Charles Starrett


Blog, links, and…

Culture consultant & social tech teacher/facilitator at SoulCo & Northeastern University. He/Him. Dad, Harvard and NEC alum, visual thinker, dabbler in ukulele, electronic music, 한국어, and TTRPGs.


Keeping current with myself

I used to value being able to “define myself.” In my 20s and early 30s I was on a path that let me answer the two questions of “Who am I” and “What is my work” with the same answer: “I’m an ethnomusicologist.”

When I finally accepted that this label was not an honest answer to either question, I was left with the painful realization that I didn’t know who I was or what my work was. In the years that followed, I became obsessed with trying to nail down my “personal brand.” I read books and blog posts, wrote out lists of values, drafted mission statements, and crafted “elevator pitches” that could encapsulate my essence in 30 seconds.

I spent all my time reading, thinking, writing, and talking, and in the end it got me nowhere.

What I should have been doing was listening.

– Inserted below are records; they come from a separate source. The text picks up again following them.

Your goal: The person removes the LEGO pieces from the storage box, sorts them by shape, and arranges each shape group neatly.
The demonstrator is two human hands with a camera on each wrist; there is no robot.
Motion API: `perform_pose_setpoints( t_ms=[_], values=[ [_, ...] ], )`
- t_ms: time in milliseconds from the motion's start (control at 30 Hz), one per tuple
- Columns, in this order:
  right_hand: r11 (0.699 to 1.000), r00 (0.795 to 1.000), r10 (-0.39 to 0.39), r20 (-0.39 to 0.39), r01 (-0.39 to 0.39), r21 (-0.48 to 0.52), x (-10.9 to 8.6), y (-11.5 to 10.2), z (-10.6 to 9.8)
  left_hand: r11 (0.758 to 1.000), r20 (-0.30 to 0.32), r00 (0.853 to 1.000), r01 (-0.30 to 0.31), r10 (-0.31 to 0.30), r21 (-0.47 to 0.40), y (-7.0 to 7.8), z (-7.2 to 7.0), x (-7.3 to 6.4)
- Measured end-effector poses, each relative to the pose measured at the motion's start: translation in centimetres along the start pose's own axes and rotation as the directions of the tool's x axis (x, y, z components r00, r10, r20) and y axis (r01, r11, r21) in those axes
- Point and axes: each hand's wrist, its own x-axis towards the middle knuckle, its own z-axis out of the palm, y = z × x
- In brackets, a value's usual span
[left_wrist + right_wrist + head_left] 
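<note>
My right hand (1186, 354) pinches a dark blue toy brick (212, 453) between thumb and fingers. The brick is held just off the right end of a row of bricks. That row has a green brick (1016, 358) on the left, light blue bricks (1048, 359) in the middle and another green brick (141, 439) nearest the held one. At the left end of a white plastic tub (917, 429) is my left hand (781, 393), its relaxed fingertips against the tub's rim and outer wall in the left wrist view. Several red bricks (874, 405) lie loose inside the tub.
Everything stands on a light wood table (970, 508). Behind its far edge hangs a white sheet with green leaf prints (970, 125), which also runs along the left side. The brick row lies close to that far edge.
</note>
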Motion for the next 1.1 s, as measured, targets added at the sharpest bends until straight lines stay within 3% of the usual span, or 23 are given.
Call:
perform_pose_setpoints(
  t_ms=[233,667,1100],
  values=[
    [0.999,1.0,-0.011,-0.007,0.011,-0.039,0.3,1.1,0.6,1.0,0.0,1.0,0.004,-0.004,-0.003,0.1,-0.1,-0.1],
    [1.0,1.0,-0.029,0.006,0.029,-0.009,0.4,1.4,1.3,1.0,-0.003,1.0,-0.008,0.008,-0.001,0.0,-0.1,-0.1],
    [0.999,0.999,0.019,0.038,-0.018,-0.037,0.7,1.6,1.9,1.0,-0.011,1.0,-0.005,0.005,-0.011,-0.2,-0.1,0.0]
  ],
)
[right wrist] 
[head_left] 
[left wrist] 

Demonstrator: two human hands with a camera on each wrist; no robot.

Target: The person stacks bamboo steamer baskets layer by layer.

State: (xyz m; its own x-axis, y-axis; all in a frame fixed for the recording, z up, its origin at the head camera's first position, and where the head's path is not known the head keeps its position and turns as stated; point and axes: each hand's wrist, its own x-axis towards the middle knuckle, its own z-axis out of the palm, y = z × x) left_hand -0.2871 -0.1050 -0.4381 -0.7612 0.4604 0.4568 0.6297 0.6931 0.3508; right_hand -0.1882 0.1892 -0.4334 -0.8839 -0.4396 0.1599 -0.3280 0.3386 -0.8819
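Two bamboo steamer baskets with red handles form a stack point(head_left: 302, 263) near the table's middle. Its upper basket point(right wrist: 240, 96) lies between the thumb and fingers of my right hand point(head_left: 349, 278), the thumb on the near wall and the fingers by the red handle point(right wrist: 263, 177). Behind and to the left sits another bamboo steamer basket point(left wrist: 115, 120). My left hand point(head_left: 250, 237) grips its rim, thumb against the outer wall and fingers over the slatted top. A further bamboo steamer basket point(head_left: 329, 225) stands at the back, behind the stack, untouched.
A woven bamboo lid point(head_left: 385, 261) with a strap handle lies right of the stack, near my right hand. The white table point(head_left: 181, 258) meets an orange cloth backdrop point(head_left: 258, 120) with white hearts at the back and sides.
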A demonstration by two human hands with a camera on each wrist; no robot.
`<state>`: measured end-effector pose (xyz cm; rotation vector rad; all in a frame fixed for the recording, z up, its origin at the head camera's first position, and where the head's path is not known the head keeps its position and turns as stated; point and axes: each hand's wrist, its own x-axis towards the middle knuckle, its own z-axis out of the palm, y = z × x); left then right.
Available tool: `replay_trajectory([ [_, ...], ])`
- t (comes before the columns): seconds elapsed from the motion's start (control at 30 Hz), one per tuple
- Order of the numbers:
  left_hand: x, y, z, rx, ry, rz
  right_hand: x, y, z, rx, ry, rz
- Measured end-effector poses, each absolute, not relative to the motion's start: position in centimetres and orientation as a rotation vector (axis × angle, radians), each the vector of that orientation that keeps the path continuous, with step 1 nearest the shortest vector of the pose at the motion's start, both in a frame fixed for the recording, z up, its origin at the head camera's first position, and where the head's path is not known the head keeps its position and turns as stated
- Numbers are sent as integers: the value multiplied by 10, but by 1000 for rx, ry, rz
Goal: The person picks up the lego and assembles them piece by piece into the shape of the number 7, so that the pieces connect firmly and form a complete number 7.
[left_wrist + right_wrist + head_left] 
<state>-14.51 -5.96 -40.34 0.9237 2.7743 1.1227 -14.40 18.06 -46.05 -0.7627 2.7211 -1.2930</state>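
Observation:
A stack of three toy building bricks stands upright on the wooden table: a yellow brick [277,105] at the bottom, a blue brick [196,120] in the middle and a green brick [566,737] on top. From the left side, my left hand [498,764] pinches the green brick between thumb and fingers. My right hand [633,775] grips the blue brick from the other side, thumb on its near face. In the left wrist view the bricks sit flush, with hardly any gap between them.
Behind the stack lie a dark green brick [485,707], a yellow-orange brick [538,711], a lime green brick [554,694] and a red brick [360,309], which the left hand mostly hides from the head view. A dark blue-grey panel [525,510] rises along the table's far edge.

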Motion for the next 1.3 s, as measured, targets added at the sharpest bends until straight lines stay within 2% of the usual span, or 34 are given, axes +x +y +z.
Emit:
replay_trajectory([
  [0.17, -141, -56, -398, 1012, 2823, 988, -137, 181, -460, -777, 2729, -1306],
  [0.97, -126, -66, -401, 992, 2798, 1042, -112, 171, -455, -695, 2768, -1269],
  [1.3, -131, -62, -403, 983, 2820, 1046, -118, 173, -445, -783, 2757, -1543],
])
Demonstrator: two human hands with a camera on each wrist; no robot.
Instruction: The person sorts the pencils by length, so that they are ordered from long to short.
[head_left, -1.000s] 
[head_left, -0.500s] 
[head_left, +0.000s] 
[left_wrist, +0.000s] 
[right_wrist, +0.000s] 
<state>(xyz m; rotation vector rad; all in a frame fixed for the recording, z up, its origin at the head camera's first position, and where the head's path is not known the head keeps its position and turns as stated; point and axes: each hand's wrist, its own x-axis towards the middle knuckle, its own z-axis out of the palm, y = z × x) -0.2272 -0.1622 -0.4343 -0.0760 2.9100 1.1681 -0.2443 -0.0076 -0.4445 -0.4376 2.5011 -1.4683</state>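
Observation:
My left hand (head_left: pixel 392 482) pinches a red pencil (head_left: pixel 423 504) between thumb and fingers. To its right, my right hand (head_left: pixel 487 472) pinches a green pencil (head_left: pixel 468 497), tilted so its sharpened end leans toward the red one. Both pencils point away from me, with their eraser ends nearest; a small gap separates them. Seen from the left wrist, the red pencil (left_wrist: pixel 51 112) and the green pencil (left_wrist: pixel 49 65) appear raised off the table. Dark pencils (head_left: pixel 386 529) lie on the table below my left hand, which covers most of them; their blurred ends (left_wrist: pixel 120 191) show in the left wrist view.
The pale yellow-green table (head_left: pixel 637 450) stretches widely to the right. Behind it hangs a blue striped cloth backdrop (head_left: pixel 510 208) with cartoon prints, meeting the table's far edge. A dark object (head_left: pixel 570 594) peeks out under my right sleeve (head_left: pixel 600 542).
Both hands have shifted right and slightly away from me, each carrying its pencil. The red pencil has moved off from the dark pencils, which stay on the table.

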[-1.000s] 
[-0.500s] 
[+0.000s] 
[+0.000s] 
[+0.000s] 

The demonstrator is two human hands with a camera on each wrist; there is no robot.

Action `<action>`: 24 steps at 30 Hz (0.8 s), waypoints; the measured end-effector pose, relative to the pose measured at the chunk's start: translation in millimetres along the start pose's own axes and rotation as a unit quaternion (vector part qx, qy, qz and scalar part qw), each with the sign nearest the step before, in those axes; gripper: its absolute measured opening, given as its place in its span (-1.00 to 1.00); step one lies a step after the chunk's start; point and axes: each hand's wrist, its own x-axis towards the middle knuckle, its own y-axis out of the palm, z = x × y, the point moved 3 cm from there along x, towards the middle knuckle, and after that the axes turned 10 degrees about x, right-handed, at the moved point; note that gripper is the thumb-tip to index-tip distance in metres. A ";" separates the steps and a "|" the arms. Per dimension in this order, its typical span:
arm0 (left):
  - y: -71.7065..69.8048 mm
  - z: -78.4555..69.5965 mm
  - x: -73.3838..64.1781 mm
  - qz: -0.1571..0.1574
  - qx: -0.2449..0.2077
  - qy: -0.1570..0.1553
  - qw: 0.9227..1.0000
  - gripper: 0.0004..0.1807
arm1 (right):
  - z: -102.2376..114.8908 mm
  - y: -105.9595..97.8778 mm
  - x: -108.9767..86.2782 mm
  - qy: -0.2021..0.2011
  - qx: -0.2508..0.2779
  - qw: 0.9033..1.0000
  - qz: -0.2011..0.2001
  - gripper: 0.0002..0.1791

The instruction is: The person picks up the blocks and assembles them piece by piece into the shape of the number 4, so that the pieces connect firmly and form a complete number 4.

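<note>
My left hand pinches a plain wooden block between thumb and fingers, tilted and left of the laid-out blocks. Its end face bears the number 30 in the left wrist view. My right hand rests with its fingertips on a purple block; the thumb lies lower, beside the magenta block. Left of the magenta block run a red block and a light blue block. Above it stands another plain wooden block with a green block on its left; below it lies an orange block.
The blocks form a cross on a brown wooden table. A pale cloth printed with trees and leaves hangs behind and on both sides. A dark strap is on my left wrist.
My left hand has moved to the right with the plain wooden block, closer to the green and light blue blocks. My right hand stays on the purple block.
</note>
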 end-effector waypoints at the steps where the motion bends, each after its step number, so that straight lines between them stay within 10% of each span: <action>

Everything I wrote became outdated from the moment I committed it to memory. “Today’s news is tomorrow’s fish wrap,” as the saying goes, and that was just as true for my personal elevator pitches. Not only am I a different person today than I was yesterday, my awareness of myself is always changing, too.

I’ve learned now that the point isn’t to craft the perfect statement, but to practice and hone my ability to listen to myself and to listen to the world. To notice how the world reflects back to me what I say and do, and to sense how I am showing up in the world from that reflection. To trust that if I’m meeting a person who is open and curious, what comes out of my mouth will be some version of the truth about who I am. And if I’m meeting a person who is closed and judgmental, then it doesn’t matter what I say anyway.

As I’ve practiced listening, I’ve gained a much better understanding of who I am and what my work is than I had when I let go of the label of “ethnomusicologist.” And I expect my understanding to continue to change and grow for the rest of my life.

I still get nervous when meeting people for the first time, and I still worry about what they’ll think of me. But I no longer try to get rid of that feeling by writing a script for a character who is no longer me. I accept the feelings as part of what it means to be who I am, and I ride on that emotion into the exciting unknown possibility of this new conversation.

Because every conversation has the potential of a gift of understanding if I can stay open, present, and fresh. Not only could I learn more about the world through another perspective, I could also learn a bit more about who I am becoming, today.

When are the times you notice who you are becoming? How do you keep current with yourself?